◆ Exercise directions
Word for word, restate the lines from the start of the data below through the line containing "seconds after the".

◆ Record set
※
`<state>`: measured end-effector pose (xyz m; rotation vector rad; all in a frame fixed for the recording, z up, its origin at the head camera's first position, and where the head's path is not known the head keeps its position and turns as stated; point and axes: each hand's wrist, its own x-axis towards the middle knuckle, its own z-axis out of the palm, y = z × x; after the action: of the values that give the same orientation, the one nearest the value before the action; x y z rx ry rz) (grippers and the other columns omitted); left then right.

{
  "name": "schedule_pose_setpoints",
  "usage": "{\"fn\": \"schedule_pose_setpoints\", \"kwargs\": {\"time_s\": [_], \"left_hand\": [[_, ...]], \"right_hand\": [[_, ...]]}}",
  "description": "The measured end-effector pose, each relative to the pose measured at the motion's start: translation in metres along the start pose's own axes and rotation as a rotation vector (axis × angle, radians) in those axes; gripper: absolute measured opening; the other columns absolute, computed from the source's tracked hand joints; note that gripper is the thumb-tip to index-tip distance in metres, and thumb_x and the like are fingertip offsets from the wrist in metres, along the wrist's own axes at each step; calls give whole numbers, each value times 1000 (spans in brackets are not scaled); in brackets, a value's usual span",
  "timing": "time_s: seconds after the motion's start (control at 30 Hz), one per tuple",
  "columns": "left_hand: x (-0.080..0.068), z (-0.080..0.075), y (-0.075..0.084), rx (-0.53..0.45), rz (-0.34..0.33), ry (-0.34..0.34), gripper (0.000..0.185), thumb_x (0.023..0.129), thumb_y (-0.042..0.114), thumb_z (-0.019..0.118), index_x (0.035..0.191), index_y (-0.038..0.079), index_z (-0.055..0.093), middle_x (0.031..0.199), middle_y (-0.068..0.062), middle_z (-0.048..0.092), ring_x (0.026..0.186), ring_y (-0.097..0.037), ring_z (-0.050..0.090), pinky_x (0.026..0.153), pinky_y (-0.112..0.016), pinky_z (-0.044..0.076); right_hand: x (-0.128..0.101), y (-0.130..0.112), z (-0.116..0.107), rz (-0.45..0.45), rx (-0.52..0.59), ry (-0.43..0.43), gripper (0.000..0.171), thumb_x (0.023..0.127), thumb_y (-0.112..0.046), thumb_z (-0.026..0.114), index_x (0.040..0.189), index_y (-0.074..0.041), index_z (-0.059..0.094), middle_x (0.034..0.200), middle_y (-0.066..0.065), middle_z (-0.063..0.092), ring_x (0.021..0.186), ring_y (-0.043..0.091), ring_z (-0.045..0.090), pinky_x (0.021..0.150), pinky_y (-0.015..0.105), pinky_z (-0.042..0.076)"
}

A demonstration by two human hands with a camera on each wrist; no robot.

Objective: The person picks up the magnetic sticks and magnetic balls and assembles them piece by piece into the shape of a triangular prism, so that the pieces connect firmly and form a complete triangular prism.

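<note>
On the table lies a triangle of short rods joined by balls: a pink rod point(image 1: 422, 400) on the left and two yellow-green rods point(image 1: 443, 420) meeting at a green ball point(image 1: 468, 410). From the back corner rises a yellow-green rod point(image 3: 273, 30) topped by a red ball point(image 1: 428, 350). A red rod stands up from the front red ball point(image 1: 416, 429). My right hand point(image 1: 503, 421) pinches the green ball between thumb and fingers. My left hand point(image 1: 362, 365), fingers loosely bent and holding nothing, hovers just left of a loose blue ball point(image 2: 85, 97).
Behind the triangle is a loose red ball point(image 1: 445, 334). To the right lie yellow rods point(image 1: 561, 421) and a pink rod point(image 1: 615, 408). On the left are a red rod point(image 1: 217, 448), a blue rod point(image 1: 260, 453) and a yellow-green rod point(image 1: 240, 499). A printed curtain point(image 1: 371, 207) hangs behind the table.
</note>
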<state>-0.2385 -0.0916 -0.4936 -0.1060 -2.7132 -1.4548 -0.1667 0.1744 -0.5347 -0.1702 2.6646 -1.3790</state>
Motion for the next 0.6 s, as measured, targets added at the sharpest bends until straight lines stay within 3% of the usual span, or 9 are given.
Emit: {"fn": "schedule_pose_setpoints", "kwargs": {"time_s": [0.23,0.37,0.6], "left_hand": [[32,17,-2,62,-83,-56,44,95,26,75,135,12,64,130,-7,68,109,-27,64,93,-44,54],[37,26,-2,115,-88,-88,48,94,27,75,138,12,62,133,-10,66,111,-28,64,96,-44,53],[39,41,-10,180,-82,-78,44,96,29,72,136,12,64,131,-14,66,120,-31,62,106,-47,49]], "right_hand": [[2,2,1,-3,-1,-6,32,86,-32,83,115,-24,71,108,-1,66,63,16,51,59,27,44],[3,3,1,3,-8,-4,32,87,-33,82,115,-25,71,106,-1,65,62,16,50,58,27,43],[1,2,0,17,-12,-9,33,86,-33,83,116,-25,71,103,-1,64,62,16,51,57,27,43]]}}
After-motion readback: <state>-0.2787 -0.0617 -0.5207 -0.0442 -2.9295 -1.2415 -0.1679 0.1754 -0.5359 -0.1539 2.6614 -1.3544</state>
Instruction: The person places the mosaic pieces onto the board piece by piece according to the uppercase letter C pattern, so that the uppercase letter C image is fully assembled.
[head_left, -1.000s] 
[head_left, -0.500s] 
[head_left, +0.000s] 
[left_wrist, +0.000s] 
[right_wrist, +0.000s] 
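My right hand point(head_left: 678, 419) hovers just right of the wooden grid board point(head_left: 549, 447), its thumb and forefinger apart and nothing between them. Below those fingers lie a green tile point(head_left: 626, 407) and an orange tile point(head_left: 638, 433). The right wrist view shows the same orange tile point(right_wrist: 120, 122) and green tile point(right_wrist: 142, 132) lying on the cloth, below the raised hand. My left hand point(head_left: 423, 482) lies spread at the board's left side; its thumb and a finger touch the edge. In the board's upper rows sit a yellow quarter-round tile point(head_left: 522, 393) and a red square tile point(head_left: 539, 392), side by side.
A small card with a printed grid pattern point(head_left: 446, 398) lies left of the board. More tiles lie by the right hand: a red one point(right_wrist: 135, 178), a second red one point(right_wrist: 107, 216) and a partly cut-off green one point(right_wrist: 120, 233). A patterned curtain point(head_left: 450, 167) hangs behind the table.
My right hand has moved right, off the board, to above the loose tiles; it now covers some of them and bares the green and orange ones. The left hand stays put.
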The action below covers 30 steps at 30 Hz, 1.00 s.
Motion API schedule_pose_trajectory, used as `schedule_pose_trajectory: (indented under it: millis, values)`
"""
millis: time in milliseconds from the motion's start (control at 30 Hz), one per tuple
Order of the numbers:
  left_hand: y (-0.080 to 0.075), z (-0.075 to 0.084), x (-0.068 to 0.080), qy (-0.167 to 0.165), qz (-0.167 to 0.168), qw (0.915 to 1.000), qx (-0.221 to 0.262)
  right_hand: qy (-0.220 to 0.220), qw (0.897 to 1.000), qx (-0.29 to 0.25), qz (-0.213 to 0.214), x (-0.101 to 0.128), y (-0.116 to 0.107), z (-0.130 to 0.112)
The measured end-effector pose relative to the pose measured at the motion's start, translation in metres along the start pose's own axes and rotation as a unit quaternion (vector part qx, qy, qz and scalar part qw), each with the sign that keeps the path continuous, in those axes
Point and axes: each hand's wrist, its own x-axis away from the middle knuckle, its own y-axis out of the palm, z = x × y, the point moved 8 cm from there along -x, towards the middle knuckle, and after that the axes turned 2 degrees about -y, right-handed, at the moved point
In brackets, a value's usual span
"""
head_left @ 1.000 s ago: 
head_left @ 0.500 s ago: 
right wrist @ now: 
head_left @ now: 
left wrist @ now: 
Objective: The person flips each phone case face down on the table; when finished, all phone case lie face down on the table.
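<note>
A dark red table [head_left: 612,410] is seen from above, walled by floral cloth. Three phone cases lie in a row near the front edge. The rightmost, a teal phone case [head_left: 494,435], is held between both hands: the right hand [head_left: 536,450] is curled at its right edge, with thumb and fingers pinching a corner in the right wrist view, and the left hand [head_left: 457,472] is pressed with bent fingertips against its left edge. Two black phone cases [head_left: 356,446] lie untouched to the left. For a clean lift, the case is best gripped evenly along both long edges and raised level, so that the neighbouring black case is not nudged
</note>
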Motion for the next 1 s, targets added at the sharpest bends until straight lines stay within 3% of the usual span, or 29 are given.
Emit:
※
◆ Answer to the exercise
`<state>`: measured end-effector pose (xyz m; rotation vector rad; all in a frame fixed for the recording, z up, its origin at the head camera's first position, and where the head's path is not known the head keeps its position and turns as stated; point and axes: each hand's wrist, its own x-axis towards the middle knuckle, its own z-axis out of the palm, y = z × x; after the action: of the values that give the same orientation, the one nearest the value before the action; x y z rx ry rz) (grippers and the other columns omitted); left then right.

{
  "name": "schedule_pose_setpoints",
  "usage": "{\"fn\": \"schedule_pose_setpoints\", \"kwargs\": {\"time_s\": [_], \"left_hand\": [[_, ...]], \"right_hand\": [[_, ...]]}}",
  "description": "The measured end-effector pose, each relative to the pose measured at the motion's start: translation in metres along the start pose's own axes and rotation as a rotation vector (axis × angle, radians) in those axes; gripper: absolute measured opening; the other columns absolute, computed from the source's tracked hand joints; note that gripper is the thumb-tip to index-tip distance in metres, and thumb_x and the like are fingertip offsets from the wrist in metres, along the wrist's own axes at each step; calls give whole numbers, each value times 1000 (spans in brackets are not scaled); in brackets, a value's usual span",
  "timing": "time_s: seconds after the motion's start (control at 30 Hz), one per tuple",

There's nothing left to add to the output.